• [TASK REQUIREMENTS]: Read the lines of the data below and retrieve those with "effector".
═════ GIVEN MATERIAL
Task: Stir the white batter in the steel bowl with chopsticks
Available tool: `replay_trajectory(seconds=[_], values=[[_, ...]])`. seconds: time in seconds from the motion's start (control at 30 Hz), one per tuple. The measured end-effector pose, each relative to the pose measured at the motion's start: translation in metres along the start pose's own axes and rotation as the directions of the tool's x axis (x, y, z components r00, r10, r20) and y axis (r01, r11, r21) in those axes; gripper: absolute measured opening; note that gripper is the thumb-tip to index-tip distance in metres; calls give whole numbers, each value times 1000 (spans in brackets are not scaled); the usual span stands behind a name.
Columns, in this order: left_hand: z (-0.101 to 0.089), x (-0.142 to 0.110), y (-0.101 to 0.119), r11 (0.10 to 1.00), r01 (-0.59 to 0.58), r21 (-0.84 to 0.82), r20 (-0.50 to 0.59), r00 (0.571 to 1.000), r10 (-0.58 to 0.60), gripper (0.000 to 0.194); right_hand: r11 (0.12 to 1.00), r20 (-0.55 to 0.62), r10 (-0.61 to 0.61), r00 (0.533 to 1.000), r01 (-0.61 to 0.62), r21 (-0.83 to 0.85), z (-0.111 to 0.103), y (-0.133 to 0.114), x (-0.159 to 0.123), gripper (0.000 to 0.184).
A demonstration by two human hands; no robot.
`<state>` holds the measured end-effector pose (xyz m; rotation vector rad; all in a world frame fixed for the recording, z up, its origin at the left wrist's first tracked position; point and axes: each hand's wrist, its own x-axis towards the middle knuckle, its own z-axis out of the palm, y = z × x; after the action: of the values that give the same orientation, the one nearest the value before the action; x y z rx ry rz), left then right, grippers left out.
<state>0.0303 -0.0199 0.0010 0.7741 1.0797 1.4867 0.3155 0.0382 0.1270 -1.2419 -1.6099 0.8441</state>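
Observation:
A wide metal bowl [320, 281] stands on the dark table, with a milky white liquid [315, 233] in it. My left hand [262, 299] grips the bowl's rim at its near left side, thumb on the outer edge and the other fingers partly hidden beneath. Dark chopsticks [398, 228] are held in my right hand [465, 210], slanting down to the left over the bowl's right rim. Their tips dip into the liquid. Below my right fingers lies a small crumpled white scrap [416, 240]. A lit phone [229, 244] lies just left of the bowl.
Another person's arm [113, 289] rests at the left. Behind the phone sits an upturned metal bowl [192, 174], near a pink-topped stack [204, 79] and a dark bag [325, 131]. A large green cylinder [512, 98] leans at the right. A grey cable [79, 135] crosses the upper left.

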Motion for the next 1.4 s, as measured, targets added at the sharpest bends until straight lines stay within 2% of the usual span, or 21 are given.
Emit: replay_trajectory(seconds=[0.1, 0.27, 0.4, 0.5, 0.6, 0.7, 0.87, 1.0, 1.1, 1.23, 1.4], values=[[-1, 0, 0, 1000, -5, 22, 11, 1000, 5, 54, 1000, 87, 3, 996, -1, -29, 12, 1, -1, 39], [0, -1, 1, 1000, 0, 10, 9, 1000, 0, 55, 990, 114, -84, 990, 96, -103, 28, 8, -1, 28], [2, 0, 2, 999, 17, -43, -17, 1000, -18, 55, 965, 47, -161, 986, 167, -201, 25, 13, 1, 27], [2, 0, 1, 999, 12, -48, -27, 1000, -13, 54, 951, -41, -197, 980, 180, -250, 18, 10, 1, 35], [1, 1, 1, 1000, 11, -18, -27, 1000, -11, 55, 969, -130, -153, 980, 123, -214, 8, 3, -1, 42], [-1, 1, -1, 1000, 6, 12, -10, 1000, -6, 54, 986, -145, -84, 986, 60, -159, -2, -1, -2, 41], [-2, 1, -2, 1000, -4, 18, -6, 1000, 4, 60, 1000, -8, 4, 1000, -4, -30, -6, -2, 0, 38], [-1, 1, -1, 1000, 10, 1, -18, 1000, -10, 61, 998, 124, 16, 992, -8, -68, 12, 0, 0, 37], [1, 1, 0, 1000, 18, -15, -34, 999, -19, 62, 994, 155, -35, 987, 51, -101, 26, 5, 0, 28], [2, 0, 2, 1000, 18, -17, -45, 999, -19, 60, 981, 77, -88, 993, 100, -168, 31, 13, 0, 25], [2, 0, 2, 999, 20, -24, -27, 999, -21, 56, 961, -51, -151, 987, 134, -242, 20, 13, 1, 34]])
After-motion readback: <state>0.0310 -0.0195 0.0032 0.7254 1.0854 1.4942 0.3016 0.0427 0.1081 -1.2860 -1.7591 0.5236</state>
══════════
• [EXERCISE RESPONSE]:
Available tool: `replay_trajectory(seconds=[_], values=[[_, ...]])`. seconds: time in seconds from the motion's start (control at 30 Hz), one per tuple. The measured end-effector pose, each relative to the pose measured at the motion's start: translation in metres along the start pose's own axes and rotation as the directions of the tool's x axis (x, y, z components r00, r10, r20) and y axis (r01, r11, r21) in those axes; gripper: absolute measured opening; note that gripper is the thumb-tip to index-tip distance in metres; calls give whole numbers, each value times 1000 (spans in brackets are not scaled); the usual span stands behind a name.
`<state>` holds the measured end-effector pose (xyz m; rotation vector rad; all in a world frame fixed for the recording, z up, its origin at the left wrist's first tracked position; point and axes: each hand's wrist, its own x-axis towards the middle knuckle, its own z-axis out of the palm, y = z × x; after the action: of the values that give the same orientation, the one nearest the value before the action; x y z rx ry rz), left then right, grippers left out.

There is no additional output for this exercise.